Lecture 4.2

Bias-Variance Decomposition

Decomposing generalization error into bias, variance, and irreducible noise — a formal framework for understanding overfitting.

Learning Objectives

Derive the regression function as the minimizer of the expected squared loss.
Decompose the expected loss into bias², variance, and irreducible noise.
Connect bias and variance to underfitting and overfitting.
Explain qualitatively how the regularization parameter $\lambda$ trades off bias and variance.

1. The Expected Loss

So far we have evaluated loss on a fixed dataset. Here we ask: what loss should we expect a model to make, averaged over all possible datasets drawn from the true data distribution?

Assume data pairs $(x, t)$ are drawn i.i.d. from a joint distribution $p(x, t)$. Under the squared loss, the expected loss is

$$\mathbb{E}[\ell] = \iint (y(x) - t)^2 \, p(x, t) \, dx \, dt.$$

Why the Joint Distribution?

In practice we observe one dataset. But we can think theoretically of infinitely many datasets drawn from $p(x,t)$. The expected loss is the average error our model achieves over all such datasets — a property of the learning procedure, not a single run.

2. The Regression Function

For a fixed $x$, the expected loss over $t$ is minimized by the prediction $y(x)$ that minimizes

$$\int (y(x) - t)^2 \, p(t|x) \, dt.$$

Differentiating with respect to $y(x)$ and setting to zero gives

$$y(x) = \int t \, p(t|x) \, dt = \mathbb{E}[t \mid x].$$

Regression Function

The function $h(x) = \mathbb{E}[t \mid x]$ is called the regression function. It is the best possible predictor under squared loss — the model that minimizes the expected loss over the true data distribution.

In the noisy sine example, $t = \sin(2\pi x) + \epsilon$ with $\epsilon \sim \mathcal{N}(0, \beta^{-1})$, so $h(x) = \sin(2\pi x)$.

3. Bias-Variance-Noise Decomposition

Writing the error relative to the regression function $h(x)$ and taking the expectation over datasets $\mathcal{D}$ (each training a model $y_\mathcal{D}(x)$), the expected loss decomposes into three terms. Let $\bar{y}(x) = \mathbb{E}_\mathcal{D}[y_\mathcal{D}(x)]$ denote the mean model.
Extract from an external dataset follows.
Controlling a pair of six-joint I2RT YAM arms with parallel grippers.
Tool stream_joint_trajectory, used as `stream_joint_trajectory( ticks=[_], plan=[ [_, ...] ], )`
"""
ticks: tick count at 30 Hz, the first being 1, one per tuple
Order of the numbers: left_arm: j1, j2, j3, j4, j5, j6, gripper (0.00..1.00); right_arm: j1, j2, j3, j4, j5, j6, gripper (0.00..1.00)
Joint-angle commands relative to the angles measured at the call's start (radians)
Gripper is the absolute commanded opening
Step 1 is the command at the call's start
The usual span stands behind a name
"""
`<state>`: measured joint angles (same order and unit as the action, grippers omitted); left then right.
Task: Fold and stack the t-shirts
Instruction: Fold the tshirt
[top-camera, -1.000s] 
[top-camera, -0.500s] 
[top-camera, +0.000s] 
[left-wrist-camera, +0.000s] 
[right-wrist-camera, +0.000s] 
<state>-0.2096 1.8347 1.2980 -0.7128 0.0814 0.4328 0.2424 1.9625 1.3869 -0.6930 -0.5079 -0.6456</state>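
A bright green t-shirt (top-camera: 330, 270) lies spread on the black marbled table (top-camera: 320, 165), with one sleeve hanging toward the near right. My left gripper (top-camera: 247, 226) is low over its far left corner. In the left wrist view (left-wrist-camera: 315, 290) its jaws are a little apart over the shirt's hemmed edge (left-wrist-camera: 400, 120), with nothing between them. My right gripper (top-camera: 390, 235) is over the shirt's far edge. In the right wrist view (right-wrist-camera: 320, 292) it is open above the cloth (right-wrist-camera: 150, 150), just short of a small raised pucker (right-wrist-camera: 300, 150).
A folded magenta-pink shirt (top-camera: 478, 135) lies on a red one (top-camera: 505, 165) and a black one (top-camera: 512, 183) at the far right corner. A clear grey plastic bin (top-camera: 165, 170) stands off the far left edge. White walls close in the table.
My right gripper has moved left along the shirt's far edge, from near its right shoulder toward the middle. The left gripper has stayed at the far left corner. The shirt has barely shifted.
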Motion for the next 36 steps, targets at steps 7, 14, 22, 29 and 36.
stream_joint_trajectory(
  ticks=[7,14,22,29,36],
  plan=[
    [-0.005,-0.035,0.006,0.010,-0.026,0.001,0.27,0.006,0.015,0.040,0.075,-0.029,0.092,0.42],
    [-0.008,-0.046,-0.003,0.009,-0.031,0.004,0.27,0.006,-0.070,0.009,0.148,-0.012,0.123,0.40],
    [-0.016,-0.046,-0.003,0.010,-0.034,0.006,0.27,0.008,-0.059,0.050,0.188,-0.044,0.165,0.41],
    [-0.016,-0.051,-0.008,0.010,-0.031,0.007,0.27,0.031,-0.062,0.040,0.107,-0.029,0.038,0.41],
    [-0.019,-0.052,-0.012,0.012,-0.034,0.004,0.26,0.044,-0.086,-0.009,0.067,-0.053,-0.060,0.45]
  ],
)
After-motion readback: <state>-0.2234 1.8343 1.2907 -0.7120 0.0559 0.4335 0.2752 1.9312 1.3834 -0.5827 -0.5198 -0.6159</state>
The cross term between bias and variance vanishes, yielding:

Bias-Variance Decomposition $$\mathbb{E}[\ell] = \underbrace{\int \bigl(\bar{y}(x) - h(x)\bigr)^2 p(x)\, dx}_{\mathrm{Bias}^2} + \underbrace{\int \mathbb{E}_\mathcal{D}\!\left[(y_\mathcal{D}(x) - \bar{y}(x))^2\right] p(x)\, dx}_{\mathrm{Variance}} + \underbrace{\int \mathrm{Var}[t \mid x]\, p(x)\, dx}_{\mathrm{Noise}}.$$

Bias² — squared error of the mean model $\bar{y}(x)$ relative to the ground truth $h(x)$. Measures systematic error.
Variance — how much individual models $y_\mathcal{D}(x)$ scatter around $\bar{y}(x)$. Measures sensitivity to the training set.
Noise — irreducible variance of $t$ given $x$. Cannot be reduced by any model.
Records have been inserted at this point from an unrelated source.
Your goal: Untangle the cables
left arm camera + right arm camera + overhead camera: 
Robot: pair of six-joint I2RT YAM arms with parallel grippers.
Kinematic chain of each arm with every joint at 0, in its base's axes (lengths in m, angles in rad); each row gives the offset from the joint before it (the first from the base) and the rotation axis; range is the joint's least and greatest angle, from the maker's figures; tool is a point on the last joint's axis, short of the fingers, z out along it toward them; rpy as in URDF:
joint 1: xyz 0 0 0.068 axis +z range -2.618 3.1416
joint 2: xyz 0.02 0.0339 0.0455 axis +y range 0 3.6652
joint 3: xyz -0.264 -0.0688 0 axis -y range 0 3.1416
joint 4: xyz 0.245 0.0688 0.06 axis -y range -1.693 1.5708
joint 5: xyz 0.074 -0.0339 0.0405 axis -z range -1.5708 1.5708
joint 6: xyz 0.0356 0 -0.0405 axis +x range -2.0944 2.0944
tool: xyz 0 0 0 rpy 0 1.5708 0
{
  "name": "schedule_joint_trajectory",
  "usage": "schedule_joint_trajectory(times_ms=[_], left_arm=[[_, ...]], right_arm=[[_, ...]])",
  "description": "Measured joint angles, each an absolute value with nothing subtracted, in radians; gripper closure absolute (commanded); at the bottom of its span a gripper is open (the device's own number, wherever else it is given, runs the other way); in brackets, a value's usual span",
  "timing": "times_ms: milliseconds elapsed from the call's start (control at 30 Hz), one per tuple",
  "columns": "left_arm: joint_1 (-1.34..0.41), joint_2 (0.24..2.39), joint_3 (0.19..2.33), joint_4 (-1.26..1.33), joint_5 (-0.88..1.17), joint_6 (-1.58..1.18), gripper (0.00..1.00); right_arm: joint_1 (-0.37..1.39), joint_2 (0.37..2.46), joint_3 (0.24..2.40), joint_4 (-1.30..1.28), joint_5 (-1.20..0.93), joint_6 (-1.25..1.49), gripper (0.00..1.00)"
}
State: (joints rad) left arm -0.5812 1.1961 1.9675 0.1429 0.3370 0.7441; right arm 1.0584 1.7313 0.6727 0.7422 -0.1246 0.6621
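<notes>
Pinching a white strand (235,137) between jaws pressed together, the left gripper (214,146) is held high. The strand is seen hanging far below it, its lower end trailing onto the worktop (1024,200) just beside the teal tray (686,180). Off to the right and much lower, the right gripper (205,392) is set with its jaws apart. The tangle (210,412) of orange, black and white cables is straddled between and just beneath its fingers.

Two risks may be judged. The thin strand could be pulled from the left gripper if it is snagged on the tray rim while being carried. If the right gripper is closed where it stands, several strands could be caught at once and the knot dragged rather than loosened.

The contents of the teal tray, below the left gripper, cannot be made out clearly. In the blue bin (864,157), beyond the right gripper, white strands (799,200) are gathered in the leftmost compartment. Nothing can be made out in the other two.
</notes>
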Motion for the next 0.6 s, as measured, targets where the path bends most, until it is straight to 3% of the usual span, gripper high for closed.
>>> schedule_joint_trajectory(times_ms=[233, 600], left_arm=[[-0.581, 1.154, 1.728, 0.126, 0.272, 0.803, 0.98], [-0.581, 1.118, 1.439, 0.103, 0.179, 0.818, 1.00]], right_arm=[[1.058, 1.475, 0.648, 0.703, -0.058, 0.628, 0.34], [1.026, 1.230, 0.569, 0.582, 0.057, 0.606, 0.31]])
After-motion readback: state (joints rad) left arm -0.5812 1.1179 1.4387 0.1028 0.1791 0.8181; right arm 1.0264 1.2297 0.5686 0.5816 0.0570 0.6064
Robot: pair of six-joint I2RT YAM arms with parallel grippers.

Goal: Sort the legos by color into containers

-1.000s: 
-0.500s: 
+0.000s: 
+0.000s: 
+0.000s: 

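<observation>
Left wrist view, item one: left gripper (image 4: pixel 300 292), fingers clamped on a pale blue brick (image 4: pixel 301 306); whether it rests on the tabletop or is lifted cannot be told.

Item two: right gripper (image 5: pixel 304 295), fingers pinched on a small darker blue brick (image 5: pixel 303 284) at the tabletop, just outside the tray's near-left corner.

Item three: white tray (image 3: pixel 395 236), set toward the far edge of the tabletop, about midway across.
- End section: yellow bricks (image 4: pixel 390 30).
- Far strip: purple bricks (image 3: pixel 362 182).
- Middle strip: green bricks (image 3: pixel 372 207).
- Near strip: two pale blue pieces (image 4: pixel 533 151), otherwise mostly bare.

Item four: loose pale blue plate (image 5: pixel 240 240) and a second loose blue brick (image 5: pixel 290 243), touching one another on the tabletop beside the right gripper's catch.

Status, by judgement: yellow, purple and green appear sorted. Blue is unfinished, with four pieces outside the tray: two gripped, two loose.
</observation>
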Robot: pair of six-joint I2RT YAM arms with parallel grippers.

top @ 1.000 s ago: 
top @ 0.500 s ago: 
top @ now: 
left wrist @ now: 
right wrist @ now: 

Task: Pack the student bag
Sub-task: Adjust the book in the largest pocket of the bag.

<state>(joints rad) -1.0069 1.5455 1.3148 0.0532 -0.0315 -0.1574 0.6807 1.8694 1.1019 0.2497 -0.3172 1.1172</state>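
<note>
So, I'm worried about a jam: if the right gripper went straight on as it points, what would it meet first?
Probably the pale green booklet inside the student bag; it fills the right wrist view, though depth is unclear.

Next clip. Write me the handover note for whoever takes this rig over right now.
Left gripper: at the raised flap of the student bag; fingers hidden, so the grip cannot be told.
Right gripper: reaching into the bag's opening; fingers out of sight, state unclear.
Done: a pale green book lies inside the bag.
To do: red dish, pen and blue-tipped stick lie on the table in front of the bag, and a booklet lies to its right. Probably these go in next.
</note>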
4. The Bias-Variance Tradeoff

In ridge regression, the regularization parameter $\lambda$ directly controls the tradeoff:

Large $\lambda$ — solutions are pulled toward zero; all models look similar (low variance) but systematically differ from the ground truth (high bias). This is underfitting.
Small $\lambda$ — models closely fit each individual dataset (low bias of the mean model) but vary wildly across datasets (high variance). This is overfitting.

Simulated Experiment

Generate 100 datasets, each with 25 observations from $t = \sin(2\pi x) + \epsilon$, $x \sim \mathrm{Uniform}[0,1]$. Fit a Gaussian-basis ridge model to each dataset. Because the ground truth $h(x) = \sin(2\pi x)$ is known, bias² and variance can be computed exactly via Monte Carlo integration over $x$:

$$\mathrm{Bias}^2 \approx \frac{1}{M}\sum_{m=1}^{M}(\bar{y}(x_m) - \sin(2\pi x_m))^2, \qquad \mathrm{Variance} \approx \frac{1}{M}\sum_{m=1}^{M} \mathbb{E}_\mathcal{D}[(y_\mathcal{D}(x_m) - \bar{y}(x_m))^2].$$

Plotting bias² and variance against $\lambda$ confirms that they cross near the $\lambda$ that minimizes the true test error. The gap between bias² + variance and the test error equals the irreducible noise floor.

Remark: Theory vs. Practice

This decomposition is a theoretical tool. In practice, the ground truth $h(x)$ and the distribution $p(x,t)$ are unknown, so bias and variance cannot be computed directly. The lesson is qualitative: increasing model complexity (or decreasing $\lambda$) tends to reduce bias but increase variance. Cross-validation (Lecture 4.1) is the practical tool for finding the right balance.